#### Your task:
Give, as a bare number, the count of lines below that contain "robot".
◇ ◇ ◇
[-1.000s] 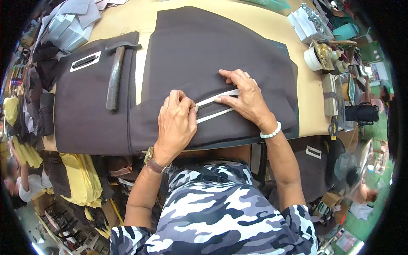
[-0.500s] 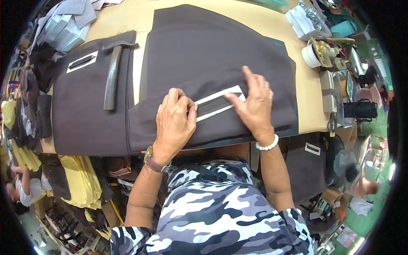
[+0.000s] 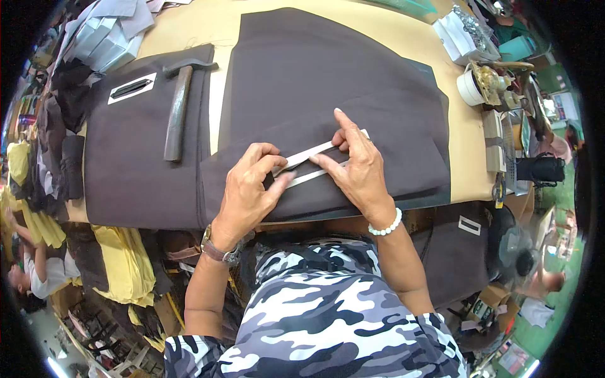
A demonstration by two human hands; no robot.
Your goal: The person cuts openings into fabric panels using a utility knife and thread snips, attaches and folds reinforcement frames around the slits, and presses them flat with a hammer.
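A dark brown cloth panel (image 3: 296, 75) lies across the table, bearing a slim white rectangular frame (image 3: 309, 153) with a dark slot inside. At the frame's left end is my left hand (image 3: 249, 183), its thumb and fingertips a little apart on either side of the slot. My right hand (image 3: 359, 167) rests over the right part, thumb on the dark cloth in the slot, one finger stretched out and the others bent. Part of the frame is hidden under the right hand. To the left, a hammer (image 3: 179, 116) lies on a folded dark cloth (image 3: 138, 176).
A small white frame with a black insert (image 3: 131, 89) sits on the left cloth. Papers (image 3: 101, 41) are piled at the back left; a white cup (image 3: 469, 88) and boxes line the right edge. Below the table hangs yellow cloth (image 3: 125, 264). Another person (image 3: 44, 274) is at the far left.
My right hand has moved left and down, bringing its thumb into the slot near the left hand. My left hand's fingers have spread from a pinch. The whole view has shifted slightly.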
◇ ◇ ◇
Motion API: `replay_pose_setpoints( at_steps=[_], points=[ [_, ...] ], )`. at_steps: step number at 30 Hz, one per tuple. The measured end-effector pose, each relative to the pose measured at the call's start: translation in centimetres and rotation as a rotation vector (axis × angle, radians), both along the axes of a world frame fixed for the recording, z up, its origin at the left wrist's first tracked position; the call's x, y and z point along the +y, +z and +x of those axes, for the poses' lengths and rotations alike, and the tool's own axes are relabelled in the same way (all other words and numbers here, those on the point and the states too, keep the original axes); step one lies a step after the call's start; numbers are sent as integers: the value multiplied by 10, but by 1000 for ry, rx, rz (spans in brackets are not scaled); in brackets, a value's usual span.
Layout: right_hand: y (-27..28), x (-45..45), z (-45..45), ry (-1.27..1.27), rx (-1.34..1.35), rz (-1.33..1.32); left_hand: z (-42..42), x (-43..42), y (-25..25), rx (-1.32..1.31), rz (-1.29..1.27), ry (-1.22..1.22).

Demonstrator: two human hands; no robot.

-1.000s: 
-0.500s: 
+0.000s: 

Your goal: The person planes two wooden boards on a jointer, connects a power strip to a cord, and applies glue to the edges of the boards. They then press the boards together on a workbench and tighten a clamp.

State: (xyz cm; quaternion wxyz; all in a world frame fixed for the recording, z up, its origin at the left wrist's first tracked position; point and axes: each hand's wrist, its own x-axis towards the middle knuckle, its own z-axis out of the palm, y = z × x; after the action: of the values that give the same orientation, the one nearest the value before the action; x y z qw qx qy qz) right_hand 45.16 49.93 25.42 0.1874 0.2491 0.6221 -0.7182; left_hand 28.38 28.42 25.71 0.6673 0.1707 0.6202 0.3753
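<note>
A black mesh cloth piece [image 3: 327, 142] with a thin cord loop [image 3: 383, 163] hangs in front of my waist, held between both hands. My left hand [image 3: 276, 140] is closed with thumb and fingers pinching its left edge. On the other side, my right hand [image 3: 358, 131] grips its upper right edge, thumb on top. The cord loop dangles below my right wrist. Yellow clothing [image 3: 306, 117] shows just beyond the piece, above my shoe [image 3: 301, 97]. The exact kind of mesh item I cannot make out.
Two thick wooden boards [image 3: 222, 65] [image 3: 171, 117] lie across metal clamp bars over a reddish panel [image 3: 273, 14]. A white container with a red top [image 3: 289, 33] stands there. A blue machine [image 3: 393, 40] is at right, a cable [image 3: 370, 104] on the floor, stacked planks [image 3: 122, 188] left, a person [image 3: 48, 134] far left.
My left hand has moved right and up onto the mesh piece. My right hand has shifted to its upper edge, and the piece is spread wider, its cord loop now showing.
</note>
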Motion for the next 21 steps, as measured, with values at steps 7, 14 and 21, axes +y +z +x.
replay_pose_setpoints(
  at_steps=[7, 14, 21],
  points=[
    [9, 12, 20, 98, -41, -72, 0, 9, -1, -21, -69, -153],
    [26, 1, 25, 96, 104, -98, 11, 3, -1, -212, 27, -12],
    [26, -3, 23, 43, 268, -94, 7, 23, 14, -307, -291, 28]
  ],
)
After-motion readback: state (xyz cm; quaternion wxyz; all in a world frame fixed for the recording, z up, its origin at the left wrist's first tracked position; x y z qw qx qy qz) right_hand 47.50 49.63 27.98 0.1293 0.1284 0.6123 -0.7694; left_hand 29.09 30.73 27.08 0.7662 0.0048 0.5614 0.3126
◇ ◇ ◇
#### Reply to the task:
2